The first country on Earth to adopt Christianity as its state religion is always going to be an interesting place to visit, but there's so much more to the small, mountainous and land-locked country of Armenia than a Trivial Pursuit question.
Most travel to Armenia begins in Yerevan, the capital, and a town as buzzing as the surrounding countryside is sedate. The epicentre of the city is Republic Square which bustles all day long but really comes alive at night with singing fountains where brightly coloured water jets in perfectly choreographed time to classical music, and people sit to chat, laugh and flirt. There is plenty to do with the numerous art galleries and classical music venues, flower filled parks, tree-lined shopping avenues and smoke-filled jazz bars and cafes. The central food market is also worth exploring, as are the excellent restaurants offering up typical Armenian specialities such as trout lightly grilled in lemon and mountain herbs and served with a chilled dry Armenian white wine not unlike a Riesling.
Away from Yerevan, the country is dotted with monasteries - sitting atop hills, hidden in secret valleys, or overlooking the magnificent Lake Sevan. One must visit is the 4th century Monastery of Khor Virap on the lower slopes of Mount Ararat and near the border with Turkey, Iran and Azerbaijan. Yes, that's the Ararat of Noah fame. Perhaps unsurprisingly the locals have a thing for doves, and a visit here can feel particularly spiritual in the place where mankind was, supposedly, offered a second chance. Khor Virap is an easy 45 minute drive south of Yerevan into the vast and sparsely populated countryside where the monastery sits atop a little hill, surrounded by green pastures that bloom with poppies and fig trees in the summer. Nearby, storks perch in huge nests precariously balanced on telegraph poles and people - including one local famed for his magnificent moustache - plough the fields and maintain the upkeep of the church.
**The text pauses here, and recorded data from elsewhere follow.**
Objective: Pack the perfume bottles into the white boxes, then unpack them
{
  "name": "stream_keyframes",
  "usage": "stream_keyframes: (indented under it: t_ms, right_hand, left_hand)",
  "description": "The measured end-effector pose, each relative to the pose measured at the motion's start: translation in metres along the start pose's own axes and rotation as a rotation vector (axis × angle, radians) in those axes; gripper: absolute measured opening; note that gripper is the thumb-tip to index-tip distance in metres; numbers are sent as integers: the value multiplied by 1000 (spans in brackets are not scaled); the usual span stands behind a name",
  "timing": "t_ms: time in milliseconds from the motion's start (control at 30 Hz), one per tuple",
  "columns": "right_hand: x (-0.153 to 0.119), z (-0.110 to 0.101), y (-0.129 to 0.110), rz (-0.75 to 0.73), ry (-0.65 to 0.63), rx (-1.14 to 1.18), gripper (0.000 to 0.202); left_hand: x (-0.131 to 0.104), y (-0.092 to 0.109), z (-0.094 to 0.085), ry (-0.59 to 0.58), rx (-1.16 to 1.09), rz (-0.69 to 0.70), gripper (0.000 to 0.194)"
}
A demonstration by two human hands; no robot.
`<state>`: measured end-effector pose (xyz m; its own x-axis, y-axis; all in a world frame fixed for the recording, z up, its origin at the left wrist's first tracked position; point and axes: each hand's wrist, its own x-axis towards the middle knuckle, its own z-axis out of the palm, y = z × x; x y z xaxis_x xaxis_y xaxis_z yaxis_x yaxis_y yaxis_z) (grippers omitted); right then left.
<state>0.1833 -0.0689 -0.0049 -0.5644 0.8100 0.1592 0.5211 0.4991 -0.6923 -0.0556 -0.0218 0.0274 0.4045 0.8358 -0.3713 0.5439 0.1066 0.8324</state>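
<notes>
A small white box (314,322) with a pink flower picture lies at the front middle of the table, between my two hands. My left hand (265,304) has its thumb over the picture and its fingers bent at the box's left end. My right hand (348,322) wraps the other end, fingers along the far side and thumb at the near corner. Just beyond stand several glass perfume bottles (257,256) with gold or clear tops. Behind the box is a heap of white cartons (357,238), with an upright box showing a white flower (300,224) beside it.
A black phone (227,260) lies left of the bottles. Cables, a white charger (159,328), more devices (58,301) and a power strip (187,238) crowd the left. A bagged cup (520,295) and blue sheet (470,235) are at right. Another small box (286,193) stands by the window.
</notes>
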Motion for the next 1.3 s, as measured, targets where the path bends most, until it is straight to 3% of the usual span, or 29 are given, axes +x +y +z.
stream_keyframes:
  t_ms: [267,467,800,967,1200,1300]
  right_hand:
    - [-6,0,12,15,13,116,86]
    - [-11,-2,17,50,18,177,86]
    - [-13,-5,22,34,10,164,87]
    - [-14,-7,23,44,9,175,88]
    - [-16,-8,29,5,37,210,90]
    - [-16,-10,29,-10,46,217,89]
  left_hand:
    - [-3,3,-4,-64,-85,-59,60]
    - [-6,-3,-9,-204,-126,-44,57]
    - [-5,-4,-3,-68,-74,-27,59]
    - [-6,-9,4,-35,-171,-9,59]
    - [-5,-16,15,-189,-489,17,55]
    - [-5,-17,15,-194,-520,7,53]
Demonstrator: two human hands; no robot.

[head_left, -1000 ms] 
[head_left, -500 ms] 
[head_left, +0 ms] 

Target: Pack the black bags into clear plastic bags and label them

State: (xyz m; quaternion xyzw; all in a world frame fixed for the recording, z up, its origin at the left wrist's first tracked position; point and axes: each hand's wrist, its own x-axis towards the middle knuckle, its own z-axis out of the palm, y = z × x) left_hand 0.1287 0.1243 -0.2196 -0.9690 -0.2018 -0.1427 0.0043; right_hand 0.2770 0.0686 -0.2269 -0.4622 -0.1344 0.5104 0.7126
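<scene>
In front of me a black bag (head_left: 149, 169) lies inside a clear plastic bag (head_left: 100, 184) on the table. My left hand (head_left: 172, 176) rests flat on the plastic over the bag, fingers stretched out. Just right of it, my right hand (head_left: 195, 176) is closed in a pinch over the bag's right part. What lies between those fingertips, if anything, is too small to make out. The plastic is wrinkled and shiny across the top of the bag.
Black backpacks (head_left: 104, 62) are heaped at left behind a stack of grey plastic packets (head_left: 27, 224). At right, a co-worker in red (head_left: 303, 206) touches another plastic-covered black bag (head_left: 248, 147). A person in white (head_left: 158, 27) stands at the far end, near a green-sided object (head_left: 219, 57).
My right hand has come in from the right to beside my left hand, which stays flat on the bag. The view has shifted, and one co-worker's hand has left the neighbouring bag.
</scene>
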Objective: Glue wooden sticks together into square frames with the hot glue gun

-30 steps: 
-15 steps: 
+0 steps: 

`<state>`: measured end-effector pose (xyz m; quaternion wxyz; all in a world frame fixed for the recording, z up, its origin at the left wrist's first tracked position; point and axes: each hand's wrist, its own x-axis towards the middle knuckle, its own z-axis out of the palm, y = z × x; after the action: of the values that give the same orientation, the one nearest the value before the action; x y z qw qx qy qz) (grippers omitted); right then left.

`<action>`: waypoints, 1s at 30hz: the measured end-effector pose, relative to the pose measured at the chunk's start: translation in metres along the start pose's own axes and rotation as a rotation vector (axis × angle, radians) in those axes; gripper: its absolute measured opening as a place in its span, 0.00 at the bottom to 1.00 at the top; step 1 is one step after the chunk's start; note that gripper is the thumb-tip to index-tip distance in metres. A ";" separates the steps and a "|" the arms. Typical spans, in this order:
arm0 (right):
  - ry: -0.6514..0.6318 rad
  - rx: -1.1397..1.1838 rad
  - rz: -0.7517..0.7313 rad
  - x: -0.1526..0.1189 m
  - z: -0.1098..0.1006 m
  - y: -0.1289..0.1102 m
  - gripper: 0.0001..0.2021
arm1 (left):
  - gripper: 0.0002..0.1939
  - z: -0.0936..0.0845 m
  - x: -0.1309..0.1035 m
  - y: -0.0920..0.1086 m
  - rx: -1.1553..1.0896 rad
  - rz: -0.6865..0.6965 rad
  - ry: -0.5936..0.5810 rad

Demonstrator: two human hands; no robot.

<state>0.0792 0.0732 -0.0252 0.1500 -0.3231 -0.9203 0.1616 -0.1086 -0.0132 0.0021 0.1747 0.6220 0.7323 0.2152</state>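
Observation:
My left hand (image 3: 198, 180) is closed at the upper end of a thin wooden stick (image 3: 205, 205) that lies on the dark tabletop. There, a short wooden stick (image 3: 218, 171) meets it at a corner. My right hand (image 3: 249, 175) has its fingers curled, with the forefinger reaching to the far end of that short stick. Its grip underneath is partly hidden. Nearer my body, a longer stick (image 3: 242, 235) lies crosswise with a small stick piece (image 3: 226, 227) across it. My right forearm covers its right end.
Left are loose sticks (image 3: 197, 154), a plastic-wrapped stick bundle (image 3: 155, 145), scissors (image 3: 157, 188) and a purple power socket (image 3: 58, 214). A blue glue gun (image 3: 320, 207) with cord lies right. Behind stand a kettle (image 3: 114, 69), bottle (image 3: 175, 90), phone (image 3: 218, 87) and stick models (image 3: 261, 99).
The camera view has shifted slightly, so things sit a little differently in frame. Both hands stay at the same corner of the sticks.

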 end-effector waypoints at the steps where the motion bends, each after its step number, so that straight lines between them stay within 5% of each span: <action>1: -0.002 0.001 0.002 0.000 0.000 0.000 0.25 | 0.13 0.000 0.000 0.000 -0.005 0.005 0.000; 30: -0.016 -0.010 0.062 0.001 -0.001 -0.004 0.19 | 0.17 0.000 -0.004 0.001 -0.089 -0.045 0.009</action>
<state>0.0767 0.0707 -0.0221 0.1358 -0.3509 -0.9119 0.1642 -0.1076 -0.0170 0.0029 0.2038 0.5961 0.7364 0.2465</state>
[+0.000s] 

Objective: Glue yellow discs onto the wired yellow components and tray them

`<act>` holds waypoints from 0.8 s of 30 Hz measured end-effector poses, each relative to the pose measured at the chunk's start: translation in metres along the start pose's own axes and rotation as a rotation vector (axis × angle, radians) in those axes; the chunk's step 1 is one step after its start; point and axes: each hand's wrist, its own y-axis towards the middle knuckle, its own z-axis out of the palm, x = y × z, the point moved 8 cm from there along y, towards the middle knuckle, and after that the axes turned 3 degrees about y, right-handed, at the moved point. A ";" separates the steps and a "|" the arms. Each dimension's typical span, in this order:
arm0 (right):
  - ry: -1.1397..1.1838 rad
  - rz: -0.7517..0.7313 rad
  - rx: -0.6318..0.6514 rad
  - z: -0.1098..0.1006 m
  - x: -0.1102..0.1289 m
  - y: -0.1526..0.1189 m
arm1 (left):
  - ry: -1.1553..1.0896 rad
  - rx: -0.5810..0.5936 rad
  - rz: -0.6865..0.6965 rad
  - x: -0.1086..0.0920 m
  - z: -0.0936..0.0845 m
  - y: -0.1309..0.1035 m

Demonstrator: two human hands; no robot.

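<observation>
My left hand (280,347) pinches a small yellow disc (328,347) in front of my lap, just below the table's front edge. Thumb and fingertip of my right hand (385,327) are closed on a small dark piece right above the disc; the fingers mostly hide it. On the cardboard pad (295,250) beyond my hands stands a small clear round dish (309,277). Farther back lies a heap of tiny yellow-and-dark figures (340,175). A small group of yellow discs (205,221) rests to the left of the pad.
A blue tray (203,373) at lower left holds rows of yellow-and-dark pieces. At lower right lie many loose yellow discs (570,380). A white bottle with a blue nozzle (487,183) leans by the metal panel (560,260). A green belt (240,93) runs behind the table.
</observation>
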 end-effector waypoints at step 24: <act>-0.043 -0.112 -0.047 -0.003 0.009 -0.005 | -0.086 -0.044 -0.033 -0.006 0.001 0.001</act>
Further to the south east the landscape starts to climb steadily and this is also wine country. Not your typical claret, mind, rather varieties ranging from sweet apricot and cherry to pomegranate wines that are delicious and help to fortify the nerves before the road scythes through narrow gorges flanked by steep terracotta mountains dotted with caves and the river Darichay flowing below.
This region is home to another spectacular Monastery - the 13th century Noravank. The church is the masterpiece of a very talented Armenian sculptor and miniaturist called Momik and his delicate crosses are beautifully inscribed into the walls. The surrounding hills are peppered with 'khachkars' or tombstones, which are designed with intricate and ornate patterns of crosses.
The country is undoubtedly fairly church heavy but there is also a stunning temple complex at Garni overlooking the jagged and precipitous canyon of the Azat river. The structures of the fortress are in perfect harmony with the surrounding nature - in a picturesque mountain locality and commanding a broad panorama of orchards, fields and mountain slopes covered with carpets of varicoloured grasses. This is great territory to trek in and you can do a walk along the canyon before reaching the temple. It is also a good place to stock up on jars of delicious honey and preserves as well as snacks of apricot rolls stuffed with pistachios.